14. The method of claim 13, wherein the subject has (i) histologically confirmed, incurable, advanced transitional cell carcinoma of the urothelium (including the renal pelvis, ureter, bladder, and urethra); and/or (ii) the subject's tumor has mixed histology with a predominant transitional cell pattern. The method of claim 5, wherein the locally advanced, recurrent, or metastatic solid tumor malignancy is TNBC. TNBC has adopted the American Society of Clinical Oncology-College of American Pathologists guidelines:
(i) less than 1% of tumor cell nuclei are immunoreactive for estrogen receptors and less than 1% of tumor cell nuclei are immunoreactive for progesterone receptors; and/or (ii) are HER2 negative based on immunohistochemistry (IHC) and/or in situ hybridization.

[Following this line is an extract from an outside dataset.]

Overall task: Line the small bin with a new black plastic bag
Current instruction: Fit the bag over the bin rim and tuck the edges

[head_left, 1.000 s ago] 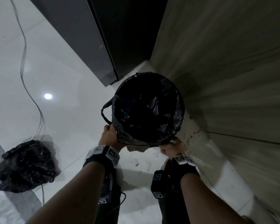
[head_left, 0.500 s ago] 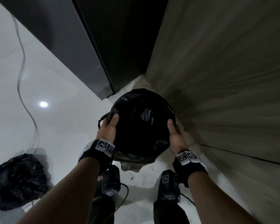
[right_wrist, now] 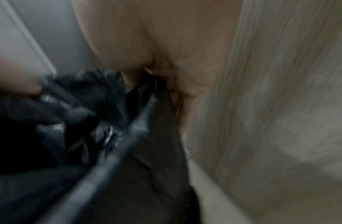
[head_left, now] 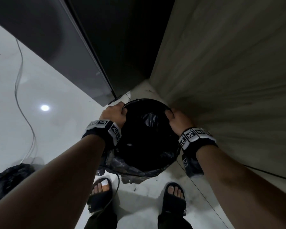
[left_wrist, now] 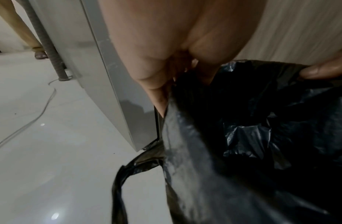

16. The method of claim 15, wherein: The method of any one of claims 1 to 16, wherein the subject is checkpoint inhibitor (CPI) naive. 18. The method of claim 17, wherein the subject's locally advanced, recurrent, or metastatic solid tumor malignancy is NSCLC or UC. 19. The method of claim 18, wherein the subject's locally advanced, recurrent, or metastatic solid tumor malignancy is UC, the subject is eligible for treatment with cisplatin, and the subject is experiencing disease progression during or after treatment with, or intolerance to, cisplatin treatment. The method of any one of claims 17 to 19, wherein the subject has not received previous treatment with a CPI, or the subject has received adjuvant treatment with a CPI that was discontinued at least 6 months prior to the subject's first administration of the monoclonal antibody that binds to CCR8. The method of any one of claims 1 to 16, wherein the subject is experiencing CPI. 22. The method of claim 21, wherein the subject's locally advanced, recurrent, or metastatic solid tumor malignancy is NSCLC, HNSCC, melanoma, UC, TNBC, esophageal cancer, gastric cancer, cervical cancer, clear cell RCC, or HCC. The method of claim 21 or 22, wherein the subject has derive clinical benefit from treatment comprising a PD-1 axis binding antagonist prior to disease progression. The method of claim 23, wherein the PD-1 axis binding antagonist is an anti-PD-L1 antibody or an anti-PD-1 antibody. The method of claim 23 or 24, wherein the subject has been treated with the treatment comprising the PD-1 axis binding antagonist for 6 months or more and/or has had a partial response or complete response as the best objective response. (i) the subject has not been treated with a CPI, an immunomodulatory monoclonal antibody, or an immunomodulatory monoclonal antibody induction therapy within 6 weeks prior to the subject's first administration of the monoclonal antibody that binds CCR8; or (ii) the subject has been previously treated with a PD-1 axis binding antagonist, and the subject's last administration of the PD-1 axis binding antagonist was at least 3 weeks prior to the subject's first administration of the monoclonal antibody that binds CCR8.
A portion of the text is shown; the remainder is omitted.